─── COLLECTED DATA

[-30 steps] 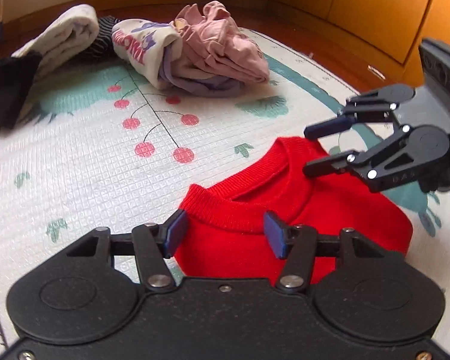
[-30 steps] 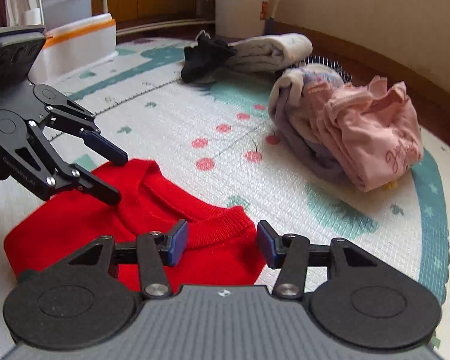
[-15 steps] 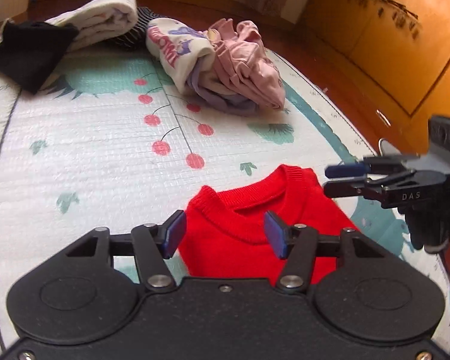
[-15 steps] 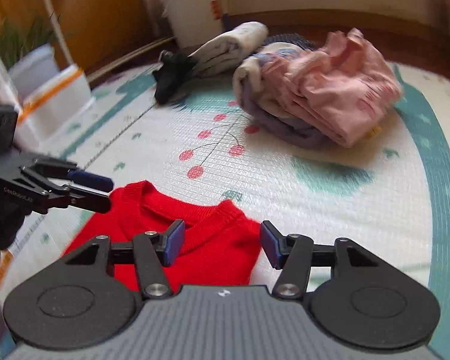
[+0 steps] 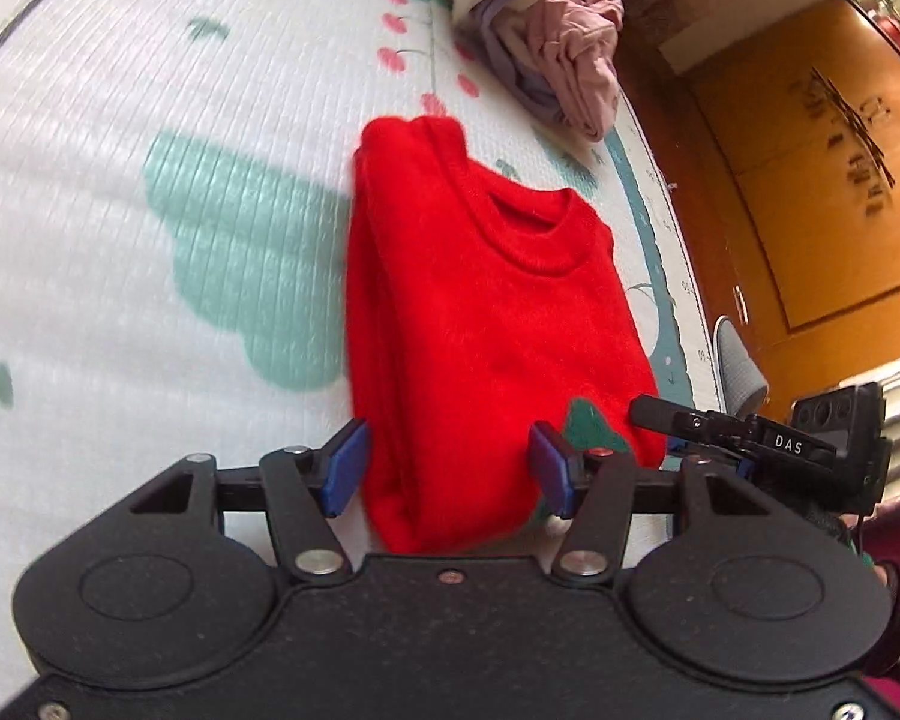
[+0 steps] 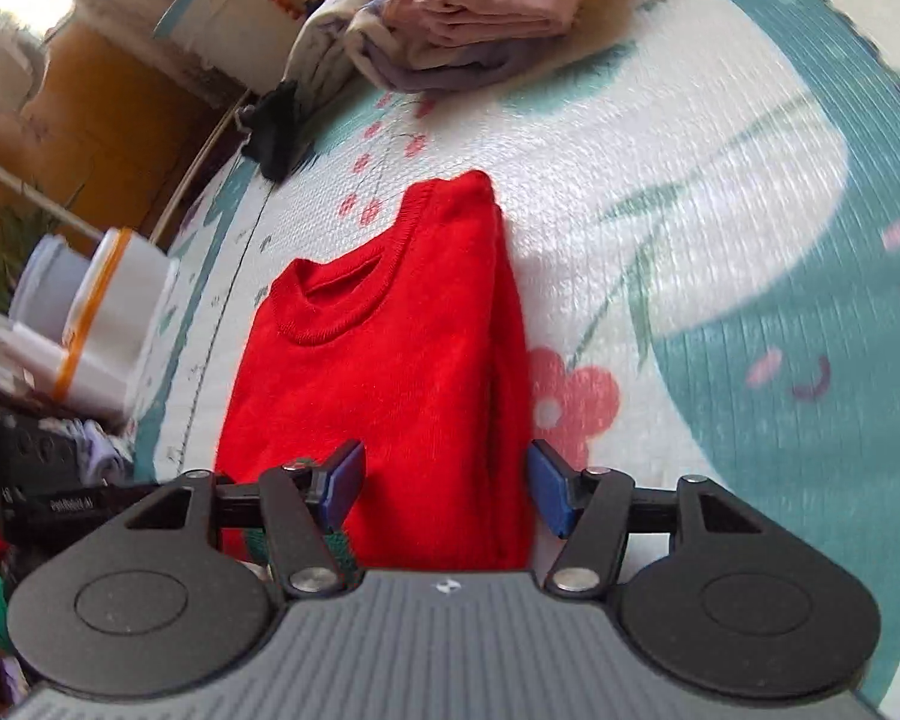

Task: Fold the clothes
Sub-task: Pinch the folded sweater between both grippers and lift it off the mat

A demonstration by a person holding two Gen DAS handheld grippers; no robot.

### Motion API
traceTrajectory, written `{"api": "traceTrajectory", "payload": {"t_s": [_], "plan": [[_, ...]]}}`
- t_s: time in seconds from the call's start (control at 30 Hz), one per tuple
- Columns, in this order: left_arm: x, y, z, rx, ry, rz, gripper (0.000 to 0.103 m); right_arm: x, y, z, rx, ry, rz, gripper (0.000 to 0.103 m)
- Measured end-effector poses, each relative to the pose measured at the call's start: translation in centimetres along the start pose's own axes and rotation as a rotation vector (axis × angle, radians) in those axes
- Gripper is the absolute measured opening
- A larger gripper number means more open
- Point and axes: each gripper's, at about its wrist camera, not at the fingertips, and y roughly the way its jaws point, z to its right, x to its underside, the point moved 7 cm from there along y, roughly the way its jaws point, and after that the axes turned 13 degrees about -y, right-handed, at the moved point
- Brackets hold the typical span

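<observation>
between the spread blue pads of the left gripper and of the right gripper, whose jaws have just been opening, lies the near edge of a folded red sweater, ungripped, flat on the play mat with its collar at the far end. beyond it sit a pink and lilac pile of folded clothes, a black garment and white tubs; the sweater's near hem is cut off behind the gripper bodies, and the mat is motion-blurred.
</observation>
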Motion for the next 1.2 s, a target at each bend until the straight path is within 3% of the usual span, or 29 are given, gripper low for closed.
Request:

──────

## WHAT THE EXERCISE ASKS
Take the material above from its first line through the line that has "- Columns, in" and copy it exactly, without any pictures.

## RESULT OF THE TASK
[-30 steps] 
[-30 steps] 
[-15 steps] 
[-15 steps] 
[+0 steps] 
[+0 steps] 

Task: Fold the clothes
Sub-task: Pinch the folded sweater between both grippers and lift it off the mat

A demonstration by a person holding two Gen DAS handheld grippers; no robot.

### Motion API
traceTrajectory, written `{"api": "traceTrajectory", "payload": {"t_s": [_], "plan": [[_, ...]]}}`
- t_s: time in seconds from the call's start (control at 30 Hz), one per tuple
- Columns, in this order: left_arm: x, y, z, rx, ry, rz, gripper (0.000 to 0.103 m); right_arm: x, y, z, rx, ry, rz, gripper (0.000 to 0.103 m)

The exercise is finished.